Campolo era stato condannato per estorsione in danno di locali imprenditori, cui avrebbe imposto di utilizzare le proprie macchinette, aggravata dalle modalità mafiose (in quell’occasione fu arrestato Andrea Gaetano Zindato, 25enne presunto esponente dell’omonima famiglia mafiosa). Nel luglio 2010 sempre la Guardia di Finanza, con l’operazione “Les Diables”, emersero nuove accuse per Campolo, ritenuto dagli investigatori legato a vari esponenti della ‘ndrangheta reggina. Tra i collaboratori di giustizia che hanno accusato Campolo figurano Paolo Iannò, ex componente della cosca Condello, Antonino Fiume e Giovanni Battista Fracapane, questi ultimi due ex componenti della cosca De Stefano. Ancora, secondo le accuse, Campolo avrebbe sistematicamente aggirato la normativa sui videopoker e avrebbe dotato gli apparecchi da gioco che gestiva di marchingegni capaci di consentire vincite in denaro.

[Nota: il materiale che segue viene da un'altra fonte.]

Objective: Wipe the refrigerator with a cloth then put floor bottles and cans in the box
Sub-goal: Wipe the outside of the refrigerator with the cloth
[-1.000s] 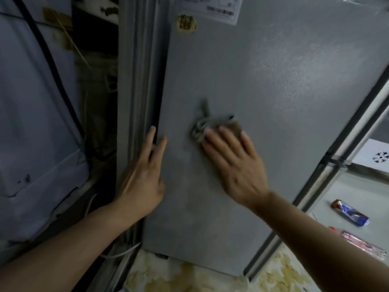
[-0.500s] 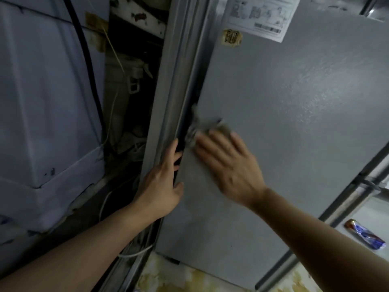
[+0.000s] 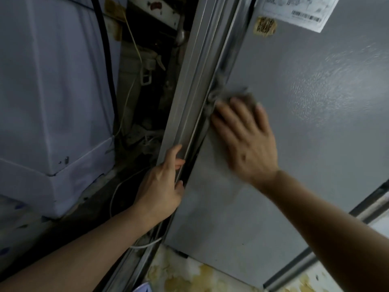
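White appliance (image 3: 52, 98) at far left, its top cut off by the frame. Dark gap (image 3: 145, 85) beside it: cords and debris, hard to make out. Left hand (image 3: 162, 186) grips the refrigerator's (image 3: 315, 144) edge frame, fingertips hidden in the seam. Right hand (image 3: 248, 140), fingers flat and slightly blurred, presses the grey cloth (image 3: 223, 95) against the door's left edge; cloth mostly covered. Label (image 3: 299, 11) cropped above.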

Per comprendere il giro d’affari che aveva messo in piedi Campolo, basta riportare la somma del sequestro record che le Fiamme gialle avevano eseguito in quegli anni: 330 milioni di euro, tra beni immobili.
L’azzardo online è uno dei più importanti canali di riciclaggio di capitali sporchi. È una evidenza, lo dicono con chiarezza anche i numeri del rapporto di Federconsumatori e Cgil. Nei territori ad alto tasso di criminalità organizzata la quantità di giocato online è abnorme. Nelle provincie calabresi di Crotone, Reggio Calabria, per esempio, si giocano somme triple o quadruple rispetto a Modena, Bergamo, Firenze, Trieste, Padova e Verona. «Negli enti locali - si legge nel rapporto - che hanno o hanno avuto decreti di scioglimento per infiltrazioni e condizionamenti di tipo mafioso, i numeri sono impressionanti. Non solo mafie però: l’azzardo, fisico e online, è infatti un luogo privilegiato per il riciclaggio di somme provenienti da aree imprenditoriali a storica elevata irregolarità, come il settore turistico e l’imprenditoria cinese, che gestisce anche numerose sale slot».